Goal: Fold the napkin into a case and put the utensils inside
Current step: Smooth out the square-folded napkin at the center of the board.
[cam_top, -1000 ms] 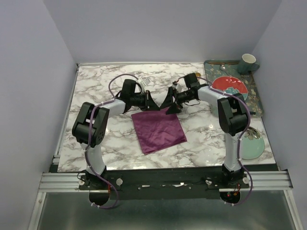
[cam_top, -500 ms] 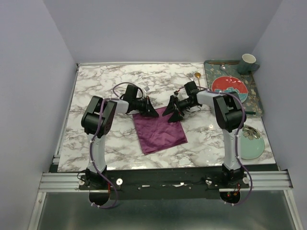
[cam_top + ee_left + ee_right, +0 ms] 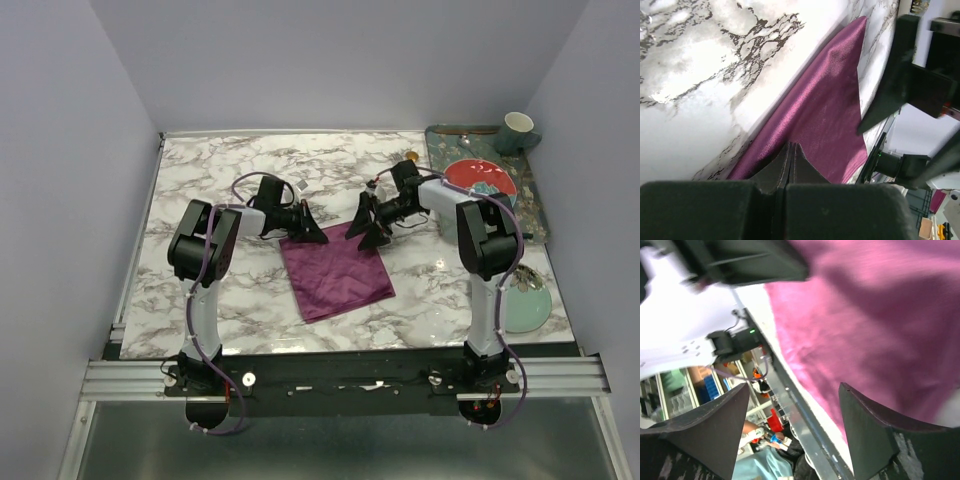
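The plum-purple napkin [image 3: 337, 272] lies flat on the marble as a tilted square. My left gripper [image 3: 314, 235] is low at its far left corner. In the left wrist view the left gripper [image 3: 791, 145] has its jaws pressed together, tips down on the napkin [image 3: 830, 105] near its edge. My right gripper [image 3: 366, 228] hovers over the far right corner, and its open jaws straddle the napkin [image 3: 875, 315] in the right wrist view, right gripper [image 3: 793, 390]. A gold spoon tip [image 3: 411, 156] peeks out behind the right arm. The fork is hidden. No case shape shows.
At the back right a teal tray [image 3: 537, 205] carries a red plate [image 3: 480, 178] and a cup [image 3: 518, 130]. A pale green plate [image 3: 527, 303] sits at the right front edge. Grey walls enclose the table.
Both grippers dropped to the napkin's far edge. The left jaws finished closing at the corner. The right gripper shifted slightly right and stays open.
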Robot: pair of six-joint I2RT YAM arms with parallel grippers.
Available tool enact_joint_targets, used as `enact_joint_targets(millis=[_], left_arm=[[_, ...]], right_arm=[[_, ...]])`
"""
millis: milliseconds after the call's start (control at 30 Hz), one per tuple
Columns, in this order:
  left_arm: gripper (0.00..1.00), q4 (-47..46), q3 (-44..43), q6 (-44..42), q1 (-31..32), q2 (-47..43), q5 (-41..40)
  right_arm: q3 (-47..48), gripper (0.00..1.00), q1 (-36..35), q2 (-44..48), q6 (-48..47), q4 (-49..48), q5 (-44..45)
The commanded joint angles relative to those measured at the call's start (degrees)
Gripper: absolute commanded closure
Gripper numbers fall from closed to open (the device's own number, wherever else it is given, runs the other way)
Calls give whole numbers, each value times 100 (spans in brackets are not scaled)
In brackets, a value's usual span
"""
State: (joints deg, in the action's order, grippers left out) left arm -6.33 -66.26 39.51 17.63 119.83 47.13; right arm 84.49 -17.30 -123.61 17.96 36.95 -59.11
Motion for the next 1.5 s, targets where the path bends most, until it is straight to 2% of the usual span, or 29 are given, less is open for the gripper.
enact_joint_targets(millis=[0,233,500,767,1100,1300,1467], left_arm=[[100,211,-54,-101,-58,76,-178],[100,220,-54,-119,-66,75,-178],[100,220,-19,-119,-128,84,-143],[100,264,25,-154,-198,93,-152],[100,290,69,-171,-269,84,-196],[100,299,78,-189,-269,40,-187],[100,299,87,-206,-260,14,-169]], right_arm=[[42,16,-360,636,242,-345,-759],[-108,11,-652,242,753,-882,-988],[-354,9,-582,-330,481,-979,-1032],[-977,8,-239,-427,-108,-970,-971],[-1733,7,-10,-23,-942,-725,-681],[-1848,7,-19,284,-1522,-382,-391],[-1909,5,-71,1031,-1647,-83,-794]])
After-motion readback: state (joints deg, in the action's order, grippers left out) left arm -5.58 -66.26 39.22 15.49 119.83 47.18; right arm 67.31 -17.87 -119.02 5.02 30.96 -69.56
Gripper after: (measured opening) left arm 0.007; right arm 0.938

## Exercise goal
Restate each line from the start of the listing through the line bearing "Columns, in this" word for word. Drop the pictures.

## Response
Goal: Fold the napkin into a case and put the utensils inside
Current step: Smooth out the square-folded napkin at the center of the board.
[cam_top, -1000 ms] 
[cam_top, -500 ms] 
[cam_top + ee_left + ee_right, +0 ms] 
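The plum-purple napkin [image 3: 337, 272] lies flat on the marble as a tilted square. My left gripper [image 3: 314, 235] is low at its far left corner. In the left wrist view the left gripper [image 3: 791, 145] has its jaws pressed together, tips down on the napkin [image 3: 830, 105] near its edge. My right gripper [image 3: 366, 228] hovers over the far right corner, and its open jaws straddle the napkin [image 3: 875, 315] in the right wrist view, right gripper [image 3: 793, 390]. A gold spoon tip [image 3: 411, 156] peeks out behind the right arm. The fork is hidden. No case shape shows.
At the back right a teal tray [image 3: 537, 205] carries a red plate [image 3: 480, 178] and a cup [image 3: 518, 130]. A pale green plate [image 3: 527, 303] sits at the right front edge. Grey walls enclose the table.
Both grippers dropped to the napkin's far edge. The left jaws finished closing at the corner. The right gripper shifted slightly right and stays open.
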Robot: pair of six-joint I2RT YAM arms with parallel grippers.
Available tool enact_joint_targets, used as `enact_joint_targets(millis=[_], left_arm=[[_, ...]], right_arm=[[_, ...]])`
"""
millis: milliseconds after the call's start (control at 30 Hz), one per tuple
Columns, in this order:

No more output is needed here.